● What to work on
Images don't belong in the copy. Output the rest of the data exactly.

● Information shown
____________

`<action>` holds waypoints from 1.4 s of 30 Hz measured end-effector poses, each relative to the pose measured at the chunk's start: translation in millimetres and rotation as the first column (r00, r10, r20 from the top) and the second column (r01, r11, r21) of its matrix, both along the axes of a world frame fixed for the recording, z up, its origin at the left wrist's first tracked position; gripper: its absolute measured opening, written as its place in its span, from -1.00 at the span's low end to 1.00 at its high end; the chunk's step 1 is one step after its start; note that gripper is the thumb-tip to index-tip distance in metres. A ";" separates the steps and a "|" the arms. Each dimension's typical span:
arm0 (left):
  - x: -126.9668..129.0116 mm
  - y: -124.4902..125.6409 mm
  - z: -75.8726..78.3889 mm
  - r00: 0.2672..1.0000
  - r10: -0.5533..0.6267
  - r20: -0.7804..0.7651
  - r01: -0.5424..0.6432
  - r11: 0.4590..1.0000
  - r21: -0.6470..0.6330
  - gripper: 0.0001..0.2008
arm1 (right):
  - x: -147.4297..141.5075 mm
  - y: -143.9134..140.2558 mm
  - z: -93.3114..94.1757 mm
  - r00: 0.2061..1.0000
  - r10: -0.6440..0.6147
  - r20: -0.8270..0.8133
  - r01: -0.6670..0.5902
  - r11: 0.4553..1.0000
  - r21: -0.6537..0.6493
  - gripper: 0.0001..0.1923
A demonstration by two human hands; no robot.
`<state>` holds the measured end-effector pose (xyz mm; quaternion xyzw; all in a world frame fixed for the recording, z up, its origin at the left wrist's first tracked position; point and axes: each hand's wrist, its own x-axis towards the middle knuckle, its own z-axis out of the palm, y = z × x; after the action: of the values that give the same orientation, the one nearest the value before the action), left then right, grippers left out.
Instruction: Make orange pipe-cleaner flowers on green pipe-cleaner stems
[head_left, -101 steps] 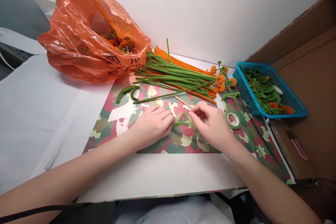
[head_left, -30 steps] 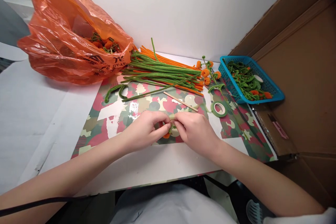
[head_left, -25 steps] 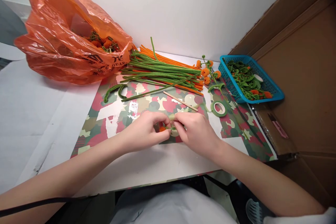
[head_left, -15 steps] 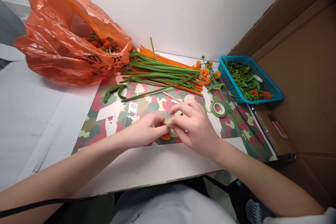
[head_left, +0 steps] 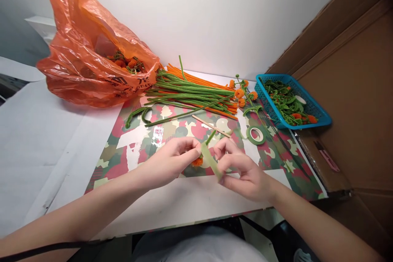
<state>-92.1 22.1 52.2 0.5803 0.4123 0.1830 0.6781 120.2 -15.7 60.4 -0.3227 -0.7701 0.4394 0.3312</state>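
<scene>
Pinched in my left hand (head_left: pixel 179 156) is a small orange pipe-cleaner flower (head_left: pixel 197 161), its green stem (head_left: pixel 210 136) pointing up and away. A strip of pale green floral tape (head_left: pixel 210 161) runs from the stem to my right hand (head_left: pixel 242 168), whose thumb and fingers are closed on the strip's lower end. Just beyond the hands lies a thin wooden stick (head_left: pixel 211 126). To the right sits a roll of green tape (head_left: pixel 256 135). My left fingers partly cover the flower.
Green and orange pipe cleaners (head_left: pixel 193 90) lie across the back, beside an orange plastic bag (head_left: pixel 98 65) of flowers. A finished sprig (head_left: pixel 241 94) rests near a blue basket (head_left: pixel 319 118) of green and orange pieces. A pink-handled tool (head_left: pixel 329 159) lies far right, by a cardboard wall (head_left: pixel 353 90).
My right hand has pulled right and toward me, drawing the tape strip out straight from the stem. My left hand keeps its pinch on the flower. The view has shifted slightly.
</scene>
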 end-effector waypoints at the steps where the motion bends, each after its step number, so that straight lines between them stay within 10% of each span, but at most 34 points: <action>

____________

● Reply
`<action>` holds waypoints from 1.4 s of 30 Hz measured end-effector poses, each relative to the pose measured at the chunk's start: translation in millimetres and rotation as the first column (r00, r10, r20 from the top) and the second column (r01, r11, r21) of its matrix, both along the axes of a world frame fixed for the recording, z up, its origin at the left wrist's first tracked position; gripper: its absolute measured opening, written as its place in its span, from -1.00 at the span's low end to 1.00 at its high end; the chunk's step 1 is one step after its start; note that gripper is the thumb-tip to index-tip distance in metres. A ";" separates the steps and a "|" the arms. Each dimension's typical span:
arm0 (left):
  - x: -126.9668..129.0116 mm
  - y: -124.4902..125.6409 mm
  - z: -75.8726..78.3889 mm
  - r00: 0.2672..1.0000
  - r10: -0.5533..0.6267
  - r20: -0.7804..0.7651
  - r01: -0.5424..0.6432
  - r11: 0.4590..1.0000
  - r21: -0.6470..0.6330
  - gripper: 0.0001..0.2008
arm1 (right):
  - x: -147.4297..141.5075 mm
  - y: -143.9134..140.2558 mm
  - z: -93.3114..94.1757 mm
  - r00: 0.2061..1.0000
  - r10: -0.6440..0.6147
  - r20: -0.8270..0.8133
  - r01: -0.6670..0.5902
  - r11: 0.4553..1.0000
  - r21: -0.6537..0.6493
  - gripper: 0.0001..0.1923
A demonstration by two human hands; no robot.
`<state>` holds the measured end-effector pose (xyz mm; quaternion xyzw; all in a world frame fixed for the recording, z up, its origin at the left wrist's first tracked position; point and axes: each hand's wrist, its own x-axis towards the middle knuckle, its own z-axis out of the palm, y = z × x; after the action: of the values that give the same orientation, the one nearest the value before the action), left then right, grippers left out.
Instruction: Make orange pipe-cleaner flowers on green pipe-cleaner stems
[head_left, -101 steps] 
[head_left, -30 steps] 
[head_left, -25 steps] 
[head_left, -15 steps] 
[head_left, +0 steps] 
<state>-92.1 22.1 52.2 0.5803 0.4123 0.1830 0.6781 120.2 -15.7 60.4 -0.3227 -0.7701 0.4394 0.3312</state>
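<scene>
Pinched in my left hand (head_left: pixel 179 156) is a small orange pipe-cleaner flower (head_left: pixel 197 161), its green stem (head_left: pixel 210 136) pointing up and away. A strip of pale green floral tape (head_left: pixel 210 161) runs from the stem to my right hand (head_left: pixel 242 168), whose thumb and fingers are closed on the strip's lower end. Just beyond the hands lies a thin wooden stick (head_left: pixel 211 126). To the right sits a roll of green tape (head_left: pixel 256 135). My left fingers partly cover the flower.
Green and orange pipe cleaners (head_left: pixel 193 90) lie across the back, beside an orange plastic bag (head_left: pixel 98 65) of flowers. A finished sprig (head_left: pixel 241 94) rests near a blue basket (head_left: pixel 319 118) of green and orange pieces. A pink-handled tool (head_left: pixel 329 159) lies far right, by a cardboard wall (head_left: pixel 353 90).
My right hand has pulled right and toward me, drawing the tape strip out straight from the stem. My left hand keeps its pinch on the flower. The view has shifted slightly.
</scene>
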 end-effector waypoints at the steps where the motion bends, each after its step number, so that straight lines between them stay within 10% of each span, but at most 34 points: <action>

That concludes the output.